Le Nigeria reste le plus gros producteur de pétrole et de gaz en Afrique, mais ses eaux sont sillonnées par des navires étrangers. Les flottes internationales assurent toujours l'essentiel des services de soutien maritime — ravitaillement, transport de matériel, logistique offshore. Un paradoxe qui dure depuis des décennies.
Cette domination étrangère pèse sur l'économie locale. Les armateurs nigérians réclament une application stricte de la loi de 2003 sur le contenu local, qui impose une préférence nationale. Mais les failles restent nombreuses : contrats attribués à des sociétés écrans, manque de financement pour les opérateurs locaux, capacités techniques insuffisantes. Résultat, les revenus du secteur échappent en grande partie au pays.
Pour la diaspora ouest-africaine qui travaille dans l'industrie pétrolière, ces déséquilibres ont un impact direct sur le coût de la vie.
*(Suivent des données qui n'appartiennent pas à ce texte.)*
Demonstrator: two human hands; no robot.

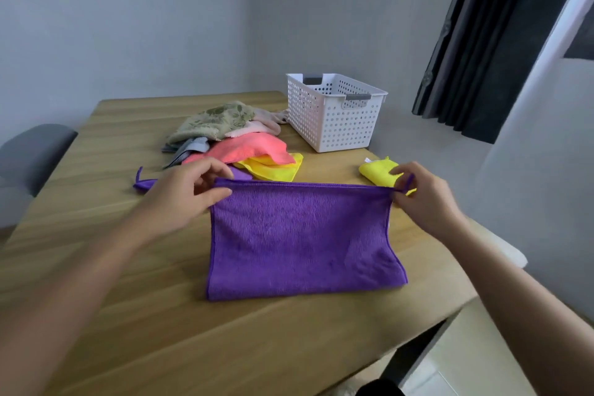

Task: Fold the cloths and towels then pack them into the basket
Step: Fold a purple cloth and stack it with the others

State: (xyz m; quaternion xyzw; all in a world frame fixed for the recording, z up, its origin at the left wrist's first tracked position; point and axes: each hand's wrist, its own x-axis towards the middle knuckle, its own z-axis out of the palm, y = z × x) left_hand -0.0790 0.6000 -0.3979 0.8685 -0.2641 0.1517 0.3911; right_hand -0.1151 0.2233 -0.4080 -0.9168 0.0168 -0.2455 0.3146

Quand les services maritimes sont facturés en dollars par des compagnies étrangères, les prix du carburant et des biens importés grimpent. Cela se répercute sur les transferts d'argent vers les familles restées au pays.
Le gouvernement nigérian a promis de renforcer la surveillance des contrats offshore. Mais sans mécanismes de contrôle efficaces et sans accès au crédit pour les acteurs locaux, la part des flottes étrangères ne devrait pas baisser rapidement. Le secteur maritime reste un levier clé pour l'autonomie économique du Nigeria.